The new consumer-grade camera slots in above the existing D3100 and costs £110 more, taking the body-only price up to £560.

A hefty sum for what Nikon describes as "every family's answer to beautiful images," but a quick glance at the specification sheet shows that this is more than just a small step up.

Blurring the boundaries of what entry-level really means, the new D3200 features a 24.2-megapixel DX-format CMOS sensor (up from 14.2 megapixel on the D3100) and the image processing engine has been upgraded from EXPEED 2 to EXPEED 3.

ISO sensitivity is bumped up to 6,400 (double what's on offer from the D3100), there's an 11-point autofocus system and, in keeping with most of Nikon's recent DSLRs, the D3200 can capture full-HD video at up to 30 frames per second with autofocus.

In an effort to appeal to DSLR newcomers, the D3200 retains Guide Mode - a built-in software tutorial designed to show you how to make the most of the camera's features.

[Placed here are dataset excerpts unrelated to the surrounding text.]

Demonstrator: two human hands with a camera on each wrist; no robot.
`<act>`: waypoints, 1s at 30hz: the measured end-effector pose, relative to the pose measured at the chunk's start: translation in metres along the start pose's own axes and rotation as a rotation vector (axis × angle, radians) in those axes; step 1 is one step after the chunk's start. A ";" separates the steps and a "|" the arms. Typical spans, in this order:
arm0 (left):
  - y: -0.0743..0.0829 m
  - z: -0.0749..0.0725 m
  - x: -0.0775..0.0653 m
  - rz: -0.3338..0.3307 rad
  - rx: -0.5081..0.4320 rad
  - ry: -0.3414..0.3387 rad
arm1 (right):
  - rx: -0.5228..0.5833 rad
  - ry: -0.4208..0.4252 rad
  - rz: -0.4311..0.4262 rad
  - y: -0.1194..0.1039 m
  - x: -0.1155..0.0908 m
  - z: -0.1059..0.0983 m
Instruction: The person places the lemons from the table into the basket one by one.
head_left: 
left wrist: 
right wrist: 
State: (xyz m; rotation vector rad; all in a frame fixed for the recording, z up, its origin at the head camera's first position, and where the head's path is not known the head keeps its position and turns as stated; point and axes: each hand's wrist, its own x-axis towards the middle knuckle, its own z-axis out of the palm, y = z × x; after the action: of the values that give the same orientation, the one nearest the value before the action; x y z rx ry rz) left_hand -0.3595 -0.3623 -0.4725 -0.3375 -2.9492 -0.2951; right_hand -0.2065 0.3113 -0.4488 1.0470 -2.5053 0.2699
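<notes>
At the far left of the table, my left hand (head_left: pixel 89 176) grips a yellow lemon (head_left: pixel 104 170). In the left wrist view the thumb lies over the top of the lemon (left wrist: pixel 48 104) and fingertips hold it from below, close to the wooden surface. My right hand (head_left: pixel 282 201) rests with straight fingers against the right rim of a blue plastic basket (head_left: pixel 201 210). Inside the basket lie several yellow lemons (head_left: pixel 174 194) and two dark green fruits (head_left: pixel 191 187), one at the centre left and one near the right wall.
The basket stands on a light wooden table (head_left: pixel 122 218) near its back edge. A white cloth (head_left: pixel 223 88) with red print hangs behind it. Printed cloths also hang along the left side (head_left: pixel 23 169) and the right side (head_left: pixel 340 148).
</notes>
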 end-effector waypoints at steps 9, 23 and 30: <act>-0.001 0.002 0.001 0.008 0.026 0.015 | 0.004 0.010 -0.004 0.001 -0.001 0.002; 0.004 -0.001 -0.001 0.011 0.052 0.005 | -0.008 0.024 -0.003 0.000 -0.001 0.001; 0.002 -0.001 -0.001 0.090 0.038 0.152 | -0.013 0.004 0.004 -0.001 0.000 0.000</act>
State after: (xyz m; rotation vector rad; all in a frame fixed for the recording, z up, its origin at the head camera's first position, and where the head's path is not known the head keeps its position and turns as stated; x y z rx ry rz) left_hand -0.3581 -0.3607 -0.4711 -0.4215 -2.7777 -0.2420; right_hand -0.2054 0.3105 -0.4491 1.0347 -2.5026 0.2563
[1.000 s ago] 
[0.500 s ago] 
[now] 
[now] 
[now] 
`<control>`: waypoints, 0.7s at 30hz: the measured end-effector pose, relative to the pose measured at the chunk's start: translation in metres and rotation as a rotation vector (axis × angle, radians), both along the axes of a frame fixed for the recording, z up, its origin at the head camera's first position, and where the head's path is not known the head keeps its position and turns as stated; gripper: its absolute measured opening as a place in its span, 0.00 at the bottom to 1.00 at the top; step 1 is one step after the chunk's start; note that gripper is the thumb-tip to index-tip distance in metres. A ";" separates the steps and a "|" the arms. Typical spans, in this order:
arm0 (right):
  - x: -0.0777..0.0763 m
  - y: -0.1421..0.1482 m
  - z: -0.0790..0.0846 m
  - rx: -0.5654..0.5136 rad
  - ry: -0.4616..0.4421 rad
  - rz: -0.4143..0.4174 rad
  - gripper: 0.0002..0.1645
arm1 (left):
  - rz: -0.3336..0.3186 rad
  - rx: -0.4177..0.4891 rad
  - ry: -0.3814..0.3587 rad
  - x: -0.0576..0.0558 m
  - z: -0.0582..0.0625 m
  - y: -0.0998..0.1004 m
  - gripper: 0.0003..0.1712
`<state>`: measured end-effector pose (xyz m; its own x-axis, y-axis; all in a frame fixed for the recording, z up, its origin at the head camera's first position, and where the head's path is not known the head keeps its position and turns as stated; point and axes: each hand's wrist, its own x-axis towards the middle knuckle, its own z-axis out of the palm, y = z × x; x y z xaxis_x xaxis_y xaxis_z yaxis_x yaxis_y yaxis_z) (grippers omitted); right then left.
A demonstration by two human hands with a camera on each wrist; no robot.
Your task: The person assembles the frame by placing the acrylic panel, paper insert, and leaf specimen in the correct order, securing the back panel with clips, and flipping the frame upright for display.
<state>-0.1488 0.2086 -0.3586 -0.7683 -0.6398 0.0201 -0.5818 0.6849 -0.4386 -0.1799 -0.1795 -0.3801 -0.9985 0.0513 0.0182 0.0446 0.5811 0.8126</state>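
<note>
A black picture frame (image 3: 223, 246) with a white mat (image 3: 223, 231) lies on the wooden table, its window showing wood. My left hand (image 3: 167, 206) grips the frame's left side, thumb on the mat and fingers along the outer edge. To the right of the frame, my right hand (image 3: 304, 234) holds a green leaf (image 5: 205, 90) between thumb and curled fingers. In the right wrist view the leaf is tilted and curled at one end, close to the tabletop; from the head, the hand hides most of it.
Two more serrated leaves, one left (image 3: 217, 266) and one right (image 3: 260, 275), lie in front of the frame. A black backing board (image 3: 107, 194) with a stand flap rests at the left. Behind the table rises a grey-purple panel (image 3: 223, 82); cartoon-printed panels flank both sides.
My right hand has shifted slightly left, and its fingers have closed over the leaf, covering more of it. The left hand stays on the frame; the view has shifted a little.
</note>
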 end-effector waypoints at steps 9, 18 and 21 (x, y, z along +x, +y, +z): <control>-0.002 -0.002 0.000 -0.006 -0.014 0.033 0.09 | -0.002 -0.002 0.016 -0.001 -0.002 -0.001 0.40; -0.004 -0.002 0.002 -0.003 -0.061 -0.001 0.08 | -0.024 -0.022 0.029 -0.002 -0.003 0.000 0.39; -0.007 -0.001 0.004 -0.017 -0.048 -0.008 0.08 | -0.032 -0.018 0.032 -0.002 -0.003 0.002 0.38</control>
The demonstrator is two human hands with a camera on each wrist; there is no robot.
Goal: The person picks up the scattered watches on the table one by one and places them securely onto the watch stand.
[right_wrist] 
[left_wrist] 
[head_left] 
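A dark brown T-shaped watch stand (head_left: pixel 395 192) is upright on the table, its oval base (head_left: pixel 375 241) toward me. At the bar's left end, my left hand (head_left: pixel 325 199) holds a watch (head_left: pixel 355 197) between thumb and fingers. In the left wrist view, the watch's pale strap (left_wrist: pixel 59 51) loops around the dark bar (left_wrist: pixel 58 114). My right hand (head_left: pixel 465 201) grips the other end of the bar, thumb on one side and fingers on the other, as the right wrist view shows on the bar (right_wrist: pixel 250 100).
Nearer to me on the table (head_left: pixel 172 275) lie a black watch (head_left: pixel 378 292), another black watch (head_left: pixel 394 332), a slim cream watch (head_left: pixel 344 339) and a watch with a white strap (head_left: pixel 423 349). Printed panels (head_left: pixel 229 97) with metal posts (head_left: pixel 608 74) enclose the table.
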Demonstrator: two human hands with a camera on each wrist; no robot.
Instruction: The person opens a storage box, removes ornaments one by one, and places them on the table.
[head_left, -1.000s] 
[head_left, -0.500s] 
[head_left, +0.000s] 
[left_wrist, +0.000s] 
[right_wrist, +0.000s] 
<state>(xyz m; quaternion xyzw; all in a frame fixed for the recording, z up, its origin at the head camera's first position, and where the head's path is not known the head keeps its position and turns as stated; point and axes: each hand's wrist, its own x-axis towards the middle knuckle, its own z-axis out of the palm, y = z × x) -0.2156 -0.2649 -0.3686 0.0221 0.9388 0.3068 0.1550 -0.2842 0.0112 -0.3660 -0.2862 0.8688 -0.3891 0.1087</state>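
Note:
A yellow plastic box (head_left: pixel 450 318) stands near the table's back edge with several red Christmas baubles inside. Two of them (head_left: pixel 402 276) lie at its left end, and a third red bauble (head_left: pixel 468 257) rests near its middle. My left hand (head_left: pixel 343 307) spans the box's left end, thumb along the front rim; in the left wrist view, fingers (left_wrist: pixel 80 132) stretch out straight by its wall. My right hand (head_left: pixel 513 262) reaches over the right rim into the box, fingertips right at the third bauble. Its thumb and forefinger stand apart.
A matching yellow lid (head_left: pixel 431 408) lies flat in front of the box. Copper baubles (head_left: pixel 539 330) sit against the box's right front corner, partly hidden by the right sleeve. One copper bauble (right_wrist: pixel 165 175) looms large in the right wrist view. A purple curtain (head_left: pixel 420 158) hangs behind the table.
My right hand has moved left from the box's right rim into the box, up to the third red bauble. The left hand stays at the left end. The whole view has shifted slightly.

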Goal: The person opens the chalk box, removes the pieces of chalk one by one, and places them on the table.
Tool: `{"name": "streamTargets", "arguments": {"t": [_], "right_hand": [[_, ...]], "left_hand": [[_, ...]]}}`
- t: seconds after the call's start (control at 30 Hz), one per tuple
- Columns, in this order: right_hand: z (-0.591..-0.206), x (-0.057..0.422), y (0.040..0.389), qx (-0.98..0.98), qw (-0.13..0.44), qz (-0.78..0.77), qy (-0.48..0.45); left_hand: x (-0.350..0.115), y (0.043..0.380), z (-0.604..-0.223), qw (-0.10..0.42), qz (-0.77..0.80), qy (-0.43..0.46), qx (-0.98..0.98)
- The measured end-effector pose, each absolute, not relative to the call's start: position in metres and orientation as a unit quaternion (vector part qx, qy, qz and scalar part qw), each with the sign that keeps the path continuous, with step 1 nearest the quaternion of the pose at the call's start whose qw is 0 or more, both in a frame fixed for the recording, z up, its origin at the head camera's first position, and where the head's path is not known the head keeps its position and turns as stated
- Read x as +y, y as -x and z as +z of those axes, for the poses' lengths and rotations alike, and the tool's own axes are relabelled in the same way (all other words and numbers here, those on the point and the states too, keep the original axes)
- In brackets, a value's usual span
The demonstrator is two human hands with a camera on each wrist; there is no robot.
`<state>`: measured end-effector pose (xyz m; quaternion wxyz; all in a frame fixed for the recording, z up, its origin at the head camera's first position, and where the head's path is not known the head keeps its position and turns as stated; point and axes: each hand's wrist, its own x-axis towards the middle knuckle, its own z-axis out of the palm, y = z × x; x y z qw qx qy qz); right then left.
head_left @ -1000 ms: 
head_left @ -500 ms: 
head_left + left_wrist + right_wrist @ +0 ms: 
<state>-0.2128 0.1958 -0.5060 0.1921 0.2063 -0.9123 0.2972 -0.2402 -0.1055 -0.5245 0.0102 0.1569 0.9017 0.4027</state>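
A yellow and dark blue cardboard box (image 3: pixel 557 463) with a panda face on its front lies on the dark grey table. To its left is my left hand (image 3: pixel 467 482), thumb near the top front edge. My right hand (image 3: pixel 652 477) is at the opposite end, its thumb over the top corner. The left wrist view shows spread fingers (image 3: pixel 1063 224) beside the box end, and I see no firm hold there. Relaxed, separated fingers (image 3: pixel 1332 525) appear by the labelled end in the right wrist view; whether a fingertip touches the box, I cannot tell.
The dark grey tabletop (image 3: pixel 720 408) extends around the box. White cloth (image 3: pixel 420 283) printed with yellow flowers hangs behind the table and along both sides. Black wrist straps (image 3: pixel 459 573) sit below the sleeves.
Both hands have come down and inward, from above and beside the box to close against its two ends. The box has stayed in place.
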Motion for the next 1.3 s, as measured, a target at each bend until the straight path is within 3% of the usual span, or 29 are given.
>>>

Nikon will also sell an optional Wireless Mobile Adapter (model WU-1a) that will allow users to share content wirelessly to smartphones or tablets, as well as control the camera remotely from supporting Android devices. Compatibility with Apple iOS devices is expected later in the year.

The D3200 will initially be available in a choice of black or red models, and is expected to reach UK stores in mid-May attached to a body-only price tag of £559.99.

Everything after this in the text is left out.